=== Input data ===

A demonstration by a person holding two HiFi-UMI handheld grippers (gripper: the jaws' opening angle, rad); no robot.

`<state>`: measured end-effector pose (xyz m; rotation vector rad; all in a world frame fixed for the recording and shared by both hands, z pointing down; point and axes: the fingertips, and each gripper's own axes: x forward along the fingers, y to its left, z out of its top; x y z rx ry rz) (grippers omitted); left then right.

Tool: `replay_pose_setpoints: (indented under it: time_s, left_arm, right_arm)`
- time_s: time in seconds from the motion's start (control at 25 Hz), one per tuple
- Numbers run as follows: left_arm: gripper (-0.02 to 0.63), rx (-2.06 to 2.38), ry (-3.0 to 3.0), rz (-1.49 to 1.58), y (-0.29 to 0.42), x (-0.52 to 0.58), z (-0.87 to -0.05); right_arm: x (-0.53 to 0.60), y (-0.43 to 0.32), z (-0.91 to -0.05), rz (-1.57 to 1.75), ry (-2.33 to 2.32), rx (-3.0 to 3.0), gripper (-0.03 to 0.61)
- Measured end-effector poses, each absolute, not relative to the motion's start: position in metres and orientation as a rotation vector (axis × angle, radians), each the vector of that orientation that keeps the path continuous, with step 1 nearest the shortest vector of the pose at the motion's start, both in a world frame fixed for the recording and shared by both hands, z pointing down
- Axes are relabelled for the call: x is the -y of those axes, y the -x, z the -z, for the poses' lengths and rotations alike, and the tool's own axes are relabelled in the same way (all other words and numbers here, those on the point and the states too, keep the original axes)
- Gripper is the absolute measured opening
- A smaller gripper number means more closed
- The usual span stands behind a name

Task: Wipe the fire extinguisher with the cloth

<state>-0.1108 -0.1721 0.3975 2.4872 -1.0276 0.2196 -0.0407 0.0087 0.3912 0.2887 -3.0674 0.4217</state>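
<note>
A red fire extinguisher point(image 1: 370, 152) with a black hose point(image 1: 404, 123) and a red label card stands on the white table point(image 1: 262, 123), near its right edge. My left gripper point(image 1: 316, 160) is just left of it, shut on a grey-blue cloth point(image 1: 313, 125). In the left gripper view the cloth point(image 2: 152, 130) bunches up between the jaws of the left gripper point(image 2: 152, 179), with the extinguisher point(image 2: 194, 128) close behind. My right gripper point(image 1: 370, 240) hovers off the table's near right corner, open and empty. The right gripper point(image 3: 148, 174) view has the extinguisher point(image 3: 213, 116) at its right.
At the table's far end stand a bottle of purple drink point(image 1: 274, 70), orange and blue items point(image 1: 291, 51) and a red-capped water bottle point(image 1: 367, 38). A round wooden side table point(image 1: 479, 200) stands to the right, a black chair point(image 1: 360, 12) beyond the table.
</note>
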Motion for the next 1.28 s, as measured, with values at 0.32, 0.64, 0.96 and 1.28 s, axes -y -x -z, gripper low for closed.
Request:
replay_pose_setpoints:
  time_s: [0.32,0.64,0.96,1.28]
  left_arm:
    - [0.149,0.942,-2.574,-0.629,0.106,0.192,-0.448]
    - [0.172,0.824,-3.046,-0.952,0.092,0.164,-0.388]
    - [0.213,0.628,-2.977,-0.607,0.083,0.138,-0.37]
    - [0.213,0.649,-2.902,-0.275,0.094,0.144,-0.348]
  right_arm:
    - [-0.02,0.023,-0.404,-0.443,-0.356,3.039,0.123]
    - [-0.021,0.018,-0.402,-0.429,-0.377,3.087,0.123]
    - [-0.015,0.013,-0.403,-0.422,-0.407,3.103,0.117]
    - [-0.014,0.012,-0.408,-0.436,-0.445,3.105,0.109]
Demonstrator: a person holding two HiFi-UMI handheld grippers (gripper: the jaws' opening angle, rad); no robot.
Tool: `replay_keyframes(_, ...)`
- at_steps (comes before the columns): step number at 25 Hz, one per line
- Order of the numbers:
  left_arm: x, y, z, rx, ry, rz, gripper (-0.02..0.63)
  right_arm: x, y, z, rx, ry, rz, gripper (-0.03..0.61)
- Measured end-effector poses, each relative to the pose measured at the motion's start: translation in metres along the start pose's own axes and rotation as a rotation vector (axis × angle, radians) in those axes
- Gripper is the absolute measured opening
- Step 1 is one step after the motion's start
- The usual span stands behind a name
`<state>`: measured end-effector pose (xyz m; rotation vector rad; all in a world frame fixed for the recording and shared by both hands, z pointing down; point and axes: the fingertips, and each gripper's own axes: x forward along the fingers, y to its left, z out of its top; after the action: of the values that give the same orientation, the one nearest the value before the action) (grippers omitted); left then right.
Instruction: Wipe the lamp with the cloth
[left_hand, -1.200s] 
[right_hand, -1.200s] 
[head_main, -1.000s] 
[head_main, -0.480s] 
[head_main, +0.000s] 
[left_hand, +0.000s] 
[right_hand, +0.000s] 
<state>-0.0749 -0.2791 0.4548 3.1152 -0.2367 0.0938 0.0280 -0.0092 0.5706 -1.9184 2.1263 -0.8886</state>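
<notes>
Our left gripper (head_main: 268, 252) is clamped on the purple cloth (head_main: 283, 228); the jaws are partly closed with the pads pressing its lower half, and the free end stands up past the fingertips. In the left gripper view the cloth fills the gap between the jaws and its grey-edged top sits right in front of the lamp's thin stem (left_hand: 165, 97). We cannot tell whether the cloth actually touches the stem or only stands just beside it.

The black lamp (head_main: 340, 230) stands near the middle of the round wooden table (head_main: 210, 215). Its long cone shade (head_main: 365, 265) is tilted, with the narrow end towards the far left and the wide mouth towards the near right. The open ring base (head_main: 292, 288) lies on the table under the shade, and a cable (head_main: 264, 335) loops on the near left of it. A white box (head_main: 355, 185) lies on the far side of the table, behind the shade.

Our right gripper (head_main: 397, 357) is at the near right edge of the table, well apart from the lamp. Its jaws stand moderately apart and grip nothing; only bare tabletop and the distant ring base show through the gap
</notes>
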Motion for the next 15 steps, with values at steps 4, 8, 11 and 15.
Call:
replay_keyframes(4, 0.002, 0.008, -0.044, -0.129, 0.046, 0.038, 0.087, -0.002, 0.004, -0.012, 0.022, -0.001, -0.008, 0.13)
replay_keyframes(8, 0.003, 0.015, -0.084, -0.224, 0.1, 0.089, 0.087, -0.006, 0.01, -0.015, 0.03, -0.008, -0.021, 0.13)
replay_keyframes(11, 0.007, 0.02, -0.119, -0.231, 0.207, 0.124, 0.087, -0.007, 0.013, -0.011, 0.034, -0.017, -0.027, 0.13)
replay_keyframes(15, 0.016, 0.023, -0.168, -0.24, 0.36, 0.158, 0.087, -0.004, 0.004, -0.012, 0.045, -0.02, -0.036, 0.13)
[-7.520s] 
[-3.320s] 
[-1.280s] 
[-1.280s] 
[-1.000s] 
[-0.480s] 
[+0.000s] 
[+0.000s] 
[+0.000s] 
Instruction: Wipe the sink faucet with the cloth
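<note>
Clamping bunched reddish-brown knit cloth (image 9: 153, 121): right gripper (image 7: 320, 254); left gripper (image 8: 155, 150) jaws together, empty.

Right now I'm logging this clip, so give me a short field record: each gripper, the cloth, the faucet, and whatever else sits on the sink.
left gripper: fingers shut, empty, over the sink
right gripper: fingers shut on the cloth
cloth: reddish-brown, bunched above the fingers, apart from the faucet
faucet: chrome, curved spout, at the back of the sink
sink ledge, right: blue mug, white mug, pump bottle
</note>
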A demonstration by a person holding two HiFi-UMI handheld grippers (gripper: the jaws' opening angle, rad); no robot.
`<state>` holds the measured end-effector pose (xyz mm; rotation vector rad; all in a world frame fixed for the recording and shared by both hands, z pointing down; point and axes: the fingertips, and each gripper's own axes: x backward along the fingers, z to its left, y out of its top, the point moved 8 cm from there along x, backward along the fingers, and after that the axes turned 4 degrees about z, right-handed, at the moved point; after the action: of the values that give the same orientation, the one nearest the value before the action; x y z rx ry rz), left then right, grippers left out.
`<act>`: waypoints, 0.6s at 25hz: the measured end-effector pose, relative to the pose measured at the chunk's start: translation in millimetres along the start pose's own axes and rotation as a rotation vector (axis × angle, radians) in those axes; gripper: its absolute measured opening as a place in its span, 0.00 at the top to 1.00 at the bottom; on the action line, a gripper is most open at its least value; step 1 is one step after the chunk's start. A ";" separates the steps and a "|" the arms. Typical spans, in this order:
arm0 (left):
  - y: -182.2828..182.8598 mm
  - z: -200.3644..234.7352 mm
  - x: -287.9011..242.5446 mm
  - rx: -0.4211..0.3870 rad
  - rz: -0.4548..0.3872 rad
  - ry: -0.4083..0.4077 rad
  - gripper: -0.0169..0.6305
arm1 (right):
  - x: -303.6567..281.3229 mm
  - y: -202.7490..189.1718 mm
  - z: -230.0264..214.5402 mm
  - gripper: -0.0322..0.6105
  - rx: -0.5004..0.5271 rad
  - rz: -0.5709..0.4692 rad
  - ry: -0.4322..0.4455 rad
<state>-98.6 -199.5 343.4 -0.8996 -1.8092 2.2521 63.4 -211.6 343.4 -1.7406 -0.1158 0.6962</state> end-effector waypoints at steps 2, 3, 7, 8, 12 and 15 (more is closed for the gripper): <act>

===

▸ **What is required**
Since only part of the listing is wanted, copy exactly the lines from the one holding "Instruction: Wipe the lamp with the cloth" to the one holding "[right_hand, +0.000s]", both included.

▸ **Result below**
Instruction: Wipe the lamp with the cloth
[left_hand, -1.200s] 
[right_hand, -1.200s] 
[head_main, -1.000s] 
[head_main, -0.480s] 
[head_main, +0.000s] 
[left_hand, +0.000s] 
[right_hand, +0.000s] 

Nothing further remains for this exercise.